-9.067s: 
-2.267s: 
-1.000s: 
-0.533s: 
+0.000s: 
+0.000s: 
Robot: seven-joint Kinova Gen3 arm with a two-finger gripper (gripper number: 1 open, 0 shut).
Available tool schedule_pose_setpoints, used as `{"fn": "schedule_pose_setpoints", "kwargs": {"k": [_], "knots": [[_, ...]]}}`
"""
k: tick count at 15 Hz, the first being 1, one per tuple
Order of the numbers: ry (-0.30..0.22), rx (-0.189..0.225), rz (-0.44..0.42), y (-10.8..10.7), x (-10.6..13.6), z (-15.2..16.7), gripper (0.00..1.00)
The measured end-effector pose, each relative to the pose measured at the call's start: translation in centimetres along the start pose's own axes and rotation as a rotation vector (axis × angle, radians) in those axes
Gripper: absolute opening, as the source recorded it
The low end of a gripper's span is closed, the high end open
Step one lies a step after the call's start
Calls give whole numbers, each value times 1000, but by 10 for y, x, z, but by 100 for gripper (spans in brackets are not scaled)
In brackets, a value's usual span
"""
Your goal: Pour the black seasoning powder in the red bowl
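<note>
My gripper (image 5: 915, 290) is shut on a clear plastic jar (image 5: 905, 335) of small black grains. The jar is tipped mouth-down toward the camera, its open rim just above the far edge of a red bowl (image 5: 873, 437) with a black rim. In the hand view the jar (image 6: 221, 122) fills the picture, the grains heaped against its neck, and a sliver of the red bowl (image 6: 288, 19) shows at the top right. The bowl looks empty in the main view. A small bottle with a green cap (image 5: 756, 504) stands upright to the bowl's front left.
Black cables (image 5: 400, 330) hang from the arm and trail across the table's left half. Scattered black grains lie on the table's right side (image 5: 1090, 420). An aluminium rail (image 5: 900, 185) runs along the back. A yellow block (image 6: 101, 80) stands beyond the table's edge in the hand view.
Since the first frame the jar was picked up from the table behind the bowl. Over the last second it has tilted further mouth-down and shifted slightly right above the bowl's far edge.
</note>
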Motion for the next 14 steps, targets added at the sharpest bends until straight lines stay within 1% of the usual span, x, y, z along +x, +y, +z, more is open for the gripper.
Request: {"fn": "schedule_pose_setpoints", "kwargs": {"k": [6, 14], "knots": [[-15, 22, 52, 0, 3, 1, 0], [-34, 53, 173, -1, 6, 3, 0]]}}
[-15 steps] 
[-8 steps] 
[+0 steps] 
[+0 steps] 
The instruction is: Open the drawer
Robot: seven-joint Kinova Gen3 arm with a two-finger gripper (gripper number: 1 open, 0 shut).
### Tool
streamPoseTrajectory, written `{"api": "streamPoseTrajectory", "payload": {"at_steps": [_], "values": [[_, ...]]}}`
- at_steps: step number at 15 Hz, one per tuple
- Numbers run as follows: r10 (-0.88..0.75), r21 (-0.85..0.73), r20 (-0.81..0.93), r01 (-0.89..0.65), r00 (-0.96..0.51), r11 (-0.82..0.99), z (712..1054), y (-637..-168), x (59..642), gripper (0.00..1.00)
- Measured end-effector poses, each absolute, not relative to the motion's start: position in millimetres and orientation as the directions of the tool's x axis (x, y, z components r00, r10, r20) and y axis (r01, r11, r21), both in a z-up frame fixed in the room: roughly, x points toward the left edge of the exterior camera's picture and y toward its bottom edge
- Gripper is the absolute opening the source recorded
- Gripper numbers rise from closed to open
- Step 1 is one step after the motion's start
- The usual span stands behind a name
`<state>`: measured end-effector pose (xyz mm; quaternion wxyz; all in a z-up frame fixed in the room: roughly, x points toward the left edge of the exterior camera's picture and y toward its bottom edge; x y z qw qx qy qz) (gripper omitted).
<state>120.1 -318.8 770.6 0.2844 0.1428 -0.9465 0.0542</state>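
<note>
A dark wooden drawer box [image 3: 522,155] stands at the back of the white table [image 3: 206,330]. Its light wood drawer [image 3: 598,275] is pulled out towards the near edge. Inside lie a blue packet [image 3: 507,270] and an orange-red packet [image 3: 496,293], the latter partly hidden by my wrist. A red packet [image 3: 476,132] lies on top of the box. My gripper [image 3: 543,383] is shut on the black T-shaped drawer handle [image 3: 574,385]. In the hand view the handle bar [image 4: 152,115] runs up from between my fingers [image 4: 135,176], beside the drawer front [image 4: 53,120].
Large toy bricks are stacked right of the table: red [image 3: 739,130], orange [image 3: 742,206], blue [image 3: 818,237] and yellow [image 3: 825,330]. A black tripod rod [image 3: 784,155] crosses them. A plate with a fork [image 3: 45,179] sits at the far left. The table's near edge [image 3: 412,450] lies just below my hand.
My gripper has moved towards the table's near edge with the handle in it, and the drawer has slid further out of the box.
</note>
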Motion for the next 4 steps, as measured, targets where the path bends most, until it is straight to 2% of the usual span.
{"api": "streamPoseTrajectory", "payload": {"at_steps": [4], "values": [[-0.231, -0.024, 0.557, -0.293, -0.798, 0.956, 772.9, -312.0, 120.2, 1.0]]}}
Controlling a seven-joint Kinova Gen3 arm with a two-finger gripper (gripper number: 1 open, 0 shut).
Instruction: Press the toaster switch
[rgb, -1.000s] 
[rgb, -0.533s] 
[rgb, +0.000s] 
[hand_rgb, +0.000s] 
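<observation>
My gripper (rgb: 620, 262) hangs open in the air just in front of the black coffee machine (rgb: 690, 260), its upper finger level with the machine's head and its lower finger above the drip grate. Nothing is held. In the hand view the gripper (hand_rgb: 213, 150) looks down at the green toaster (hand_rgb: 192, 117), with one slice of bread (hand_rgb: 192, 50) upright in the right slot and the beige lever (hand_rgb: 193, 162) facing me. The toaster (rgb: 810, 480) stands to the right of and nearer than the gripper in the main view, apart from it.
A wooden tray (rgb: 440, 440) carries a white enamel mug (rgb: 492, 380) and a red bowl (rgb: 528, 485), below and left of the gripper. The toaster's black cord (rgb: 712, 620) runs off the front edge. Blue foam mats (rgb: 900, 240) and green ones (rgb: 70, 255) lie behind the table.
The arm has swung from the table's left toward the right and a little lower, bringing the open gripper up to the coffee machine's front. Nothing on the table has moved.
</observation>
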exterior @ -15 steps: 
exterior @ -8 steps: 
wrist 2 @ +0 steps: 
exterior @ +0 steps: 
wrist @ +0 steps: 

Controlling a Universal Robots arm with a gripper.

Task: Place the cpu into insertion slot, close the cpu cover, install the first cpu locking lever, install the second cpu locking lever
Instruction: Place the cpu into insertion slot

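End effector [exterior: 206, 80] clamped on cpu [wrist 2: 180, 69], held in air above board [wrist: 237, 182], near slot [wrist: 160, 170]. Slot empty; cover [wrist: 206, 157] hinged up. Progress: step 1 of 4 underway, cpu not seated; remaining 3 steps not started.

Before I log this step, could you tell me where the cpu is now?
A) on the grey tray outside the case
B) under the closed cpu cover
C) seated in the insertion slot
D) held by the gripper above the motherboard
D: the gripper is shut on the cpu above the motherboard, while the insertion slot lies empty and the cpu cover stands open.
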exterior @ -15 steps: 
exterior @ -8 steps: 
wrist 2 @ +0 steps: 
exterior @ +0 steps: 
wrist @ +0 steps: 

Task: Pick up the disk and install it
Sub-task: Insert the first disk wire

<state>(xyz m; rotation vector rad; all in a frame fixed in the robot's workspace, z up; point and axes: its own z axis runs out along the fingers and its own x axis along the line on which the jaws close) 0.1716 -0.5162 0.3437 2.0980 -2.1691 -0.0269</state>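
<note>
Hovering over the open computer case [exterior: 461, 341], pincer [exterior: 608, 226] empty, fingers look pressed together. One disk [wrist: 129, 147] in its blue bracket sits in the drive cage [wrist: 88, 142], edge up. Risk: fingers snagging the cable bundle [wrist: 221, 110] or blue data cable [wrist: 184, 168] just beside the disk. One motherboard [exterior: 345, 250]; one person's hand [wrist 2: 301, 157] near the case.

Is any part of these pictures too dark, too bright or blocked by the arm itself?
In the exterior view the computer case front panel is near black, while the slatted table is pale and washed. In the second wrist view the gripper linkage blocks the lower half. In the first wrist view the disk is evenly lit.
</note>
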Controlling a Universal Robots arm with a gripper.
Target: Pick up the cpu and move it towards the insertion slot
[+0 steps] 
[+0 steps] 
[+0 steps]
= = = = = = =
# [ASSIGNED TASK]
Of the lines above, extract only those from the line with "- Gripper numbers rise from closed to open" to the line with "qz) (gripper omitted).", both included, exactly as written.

# [TASK SOLUTION]
- Gripper numbers rise from closed to open
- Step 1 is one step after the motion's start
- The usual span stands behind a name
`<state>`: measured end-effector pose (xyz mm; quaternion wxyz; all in a z-up frame fixed in the room: roughly, x points toward the left edge of the exterior camera's picture and y toward its bottom edge; x y z qw qx qy qz) (gripper omitted).

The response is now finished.